Output every line of the material exactly, omitting images.

===== Collected material =====

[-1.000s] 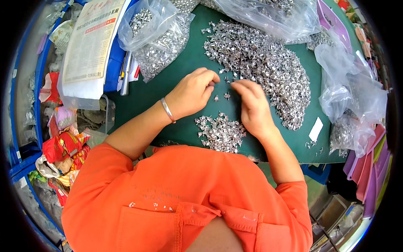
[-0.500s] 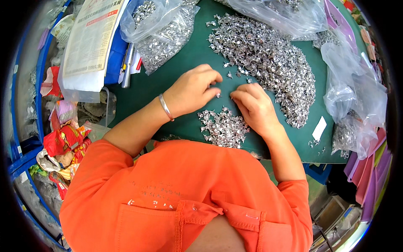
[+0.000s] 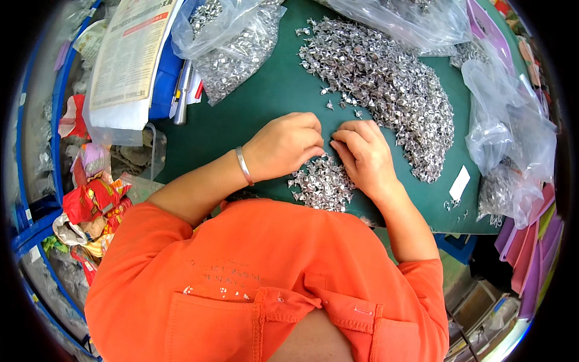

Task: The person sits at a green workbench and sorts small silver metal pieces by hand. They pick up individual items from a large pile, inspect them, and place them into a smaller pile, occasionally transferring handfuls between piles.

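Note:
My left hand (image 3: 287,146), with a silver bangle (image 3: 243,166) at its wrist, is closed with curled fingers at the upper left edge of a small heap of silvery metal pieces (image 3: 324,186). Facing it across a narrow gap, my right hand (image 3: 366,155) has thumb and fingertips drawn together beside the same heap. Anything between the fingers of either hand is hidden or too small to name. Beyond my right hand spreads a much larger pile of the same small pronged metal pieces (image 3: 386,84), with a few loose ones near its left edge.
Clear plastic bags of metal pieces (image 3: 241,54) lie at the back left, with others (image 3: 503,133) at the right. A printed sheet (image 3: 129,60) and a metal-handled tool (image 3: 183,93) lie left. A white slip (image 3: 459,183) rests on the green tabletop (image 3: 241,117).
My left hand has come down toward me, to the small heap's edge, and its fingers have closed in. A metal piece visible by its fingertips earlier no longer shows. My right hand has barely moved.

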Demonstrator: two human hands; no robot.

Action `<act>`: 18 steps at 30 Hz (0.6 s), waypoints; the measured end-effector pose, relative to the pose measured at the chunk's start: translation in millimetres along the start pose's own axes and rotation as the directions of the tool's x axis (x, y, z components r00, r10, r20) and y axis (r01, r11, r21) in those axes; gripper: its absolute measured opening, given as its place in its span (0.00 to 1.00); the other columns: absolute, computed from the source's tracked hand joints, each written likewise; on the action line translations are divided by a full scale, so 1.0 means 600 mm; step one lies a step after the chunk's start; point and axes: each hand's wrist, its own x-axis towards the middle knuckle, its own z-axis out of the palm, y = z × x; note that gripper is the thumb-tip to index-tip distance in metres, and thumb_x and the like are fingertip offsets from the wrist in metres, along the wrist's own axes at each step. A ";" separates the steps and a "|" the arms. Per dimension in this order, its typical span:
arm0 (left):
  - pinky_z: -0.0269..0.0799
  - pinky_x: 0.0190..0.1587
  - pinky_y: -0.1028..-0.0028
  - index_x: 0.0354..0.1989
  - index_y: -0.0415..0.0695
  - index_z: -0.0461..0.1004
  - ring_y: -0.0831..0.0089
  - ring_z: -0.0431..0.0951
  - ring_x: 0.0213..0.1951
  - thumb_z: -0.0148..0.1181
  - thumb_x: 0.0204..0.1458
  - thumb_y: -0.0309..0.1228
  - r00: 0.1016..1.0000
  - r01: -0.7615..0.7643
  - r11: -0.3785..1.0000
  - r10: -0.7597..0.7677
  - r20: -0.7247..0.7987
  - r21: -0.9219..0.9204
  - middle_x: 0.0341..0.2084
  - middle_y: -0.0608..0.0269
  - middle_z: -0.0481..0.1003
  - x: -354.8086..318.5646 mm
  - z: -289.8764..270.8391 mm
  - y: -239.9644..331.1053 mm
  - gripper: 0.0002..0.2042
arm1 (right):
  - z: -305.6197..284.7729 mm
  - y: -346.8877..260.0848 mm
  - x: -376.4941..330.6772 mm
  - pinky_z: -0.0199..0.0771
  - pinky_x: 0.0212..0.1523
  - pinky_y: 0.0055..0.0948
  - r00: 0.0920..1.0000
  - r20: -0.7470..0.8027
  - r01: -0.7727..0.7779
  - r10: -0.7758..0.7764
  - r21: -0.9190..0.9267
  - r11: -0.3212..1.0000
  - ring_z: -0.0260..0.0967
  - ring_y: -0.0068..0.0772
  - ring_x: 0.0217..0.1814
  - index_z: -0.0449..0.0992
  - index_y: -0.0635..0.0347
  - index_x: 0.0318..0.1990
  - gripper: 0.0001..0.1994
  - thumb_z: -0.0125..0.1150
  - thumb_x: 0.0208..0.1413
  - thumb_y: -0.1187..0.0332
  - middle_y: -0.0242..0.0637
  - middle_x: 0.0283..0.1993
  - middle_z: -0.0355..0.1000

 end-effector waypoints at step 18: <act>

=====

= Written response =
[-1.000s] 
[-0.500s] 
[+0.000s] 

Task: The person sits at a green workbench and sorts small silver metal pieces by hand. They pick up individual items from a large pile, inspect them, and place them into a smaller pile, occasionally transferring handfuls between piles.

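Note:
My left hand (image 3: 287,146), with a silver bangle (image 3: 243,166) at its wrist, is closed with curled fingers at the upper left edge of a small heap of silvery metal pieces (image 3: 324,186). Facing it across a narrow gap, my right hand (image 3: 366,155) has thumb and fingertips drawn together beside the same heap. Anything between the fingers of either hand is hidden or too small to name. Beyond my right hand spreads a much larger pile of the same small pronged metal pieces (image 3: 386,84), with a few loose ones near its left edge.
Clear plastic bags of metal pieces (image 3: 241,54) lie at the back left, with others (image 3: 503,133) at the right. A printed sheet (image 3: 129,60) and a metal-handled tool (image 3: 183,93) lie left. A white slip (image 3: 459,183) rests on the green tabletop (image 3: 241,117).
My left hand has come down toward me, to the small heap's edge, and its fingers have closed in. A metal piece visible by its fingertips earlier no longer shows. My right hand has barely moved.
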
Demonstrator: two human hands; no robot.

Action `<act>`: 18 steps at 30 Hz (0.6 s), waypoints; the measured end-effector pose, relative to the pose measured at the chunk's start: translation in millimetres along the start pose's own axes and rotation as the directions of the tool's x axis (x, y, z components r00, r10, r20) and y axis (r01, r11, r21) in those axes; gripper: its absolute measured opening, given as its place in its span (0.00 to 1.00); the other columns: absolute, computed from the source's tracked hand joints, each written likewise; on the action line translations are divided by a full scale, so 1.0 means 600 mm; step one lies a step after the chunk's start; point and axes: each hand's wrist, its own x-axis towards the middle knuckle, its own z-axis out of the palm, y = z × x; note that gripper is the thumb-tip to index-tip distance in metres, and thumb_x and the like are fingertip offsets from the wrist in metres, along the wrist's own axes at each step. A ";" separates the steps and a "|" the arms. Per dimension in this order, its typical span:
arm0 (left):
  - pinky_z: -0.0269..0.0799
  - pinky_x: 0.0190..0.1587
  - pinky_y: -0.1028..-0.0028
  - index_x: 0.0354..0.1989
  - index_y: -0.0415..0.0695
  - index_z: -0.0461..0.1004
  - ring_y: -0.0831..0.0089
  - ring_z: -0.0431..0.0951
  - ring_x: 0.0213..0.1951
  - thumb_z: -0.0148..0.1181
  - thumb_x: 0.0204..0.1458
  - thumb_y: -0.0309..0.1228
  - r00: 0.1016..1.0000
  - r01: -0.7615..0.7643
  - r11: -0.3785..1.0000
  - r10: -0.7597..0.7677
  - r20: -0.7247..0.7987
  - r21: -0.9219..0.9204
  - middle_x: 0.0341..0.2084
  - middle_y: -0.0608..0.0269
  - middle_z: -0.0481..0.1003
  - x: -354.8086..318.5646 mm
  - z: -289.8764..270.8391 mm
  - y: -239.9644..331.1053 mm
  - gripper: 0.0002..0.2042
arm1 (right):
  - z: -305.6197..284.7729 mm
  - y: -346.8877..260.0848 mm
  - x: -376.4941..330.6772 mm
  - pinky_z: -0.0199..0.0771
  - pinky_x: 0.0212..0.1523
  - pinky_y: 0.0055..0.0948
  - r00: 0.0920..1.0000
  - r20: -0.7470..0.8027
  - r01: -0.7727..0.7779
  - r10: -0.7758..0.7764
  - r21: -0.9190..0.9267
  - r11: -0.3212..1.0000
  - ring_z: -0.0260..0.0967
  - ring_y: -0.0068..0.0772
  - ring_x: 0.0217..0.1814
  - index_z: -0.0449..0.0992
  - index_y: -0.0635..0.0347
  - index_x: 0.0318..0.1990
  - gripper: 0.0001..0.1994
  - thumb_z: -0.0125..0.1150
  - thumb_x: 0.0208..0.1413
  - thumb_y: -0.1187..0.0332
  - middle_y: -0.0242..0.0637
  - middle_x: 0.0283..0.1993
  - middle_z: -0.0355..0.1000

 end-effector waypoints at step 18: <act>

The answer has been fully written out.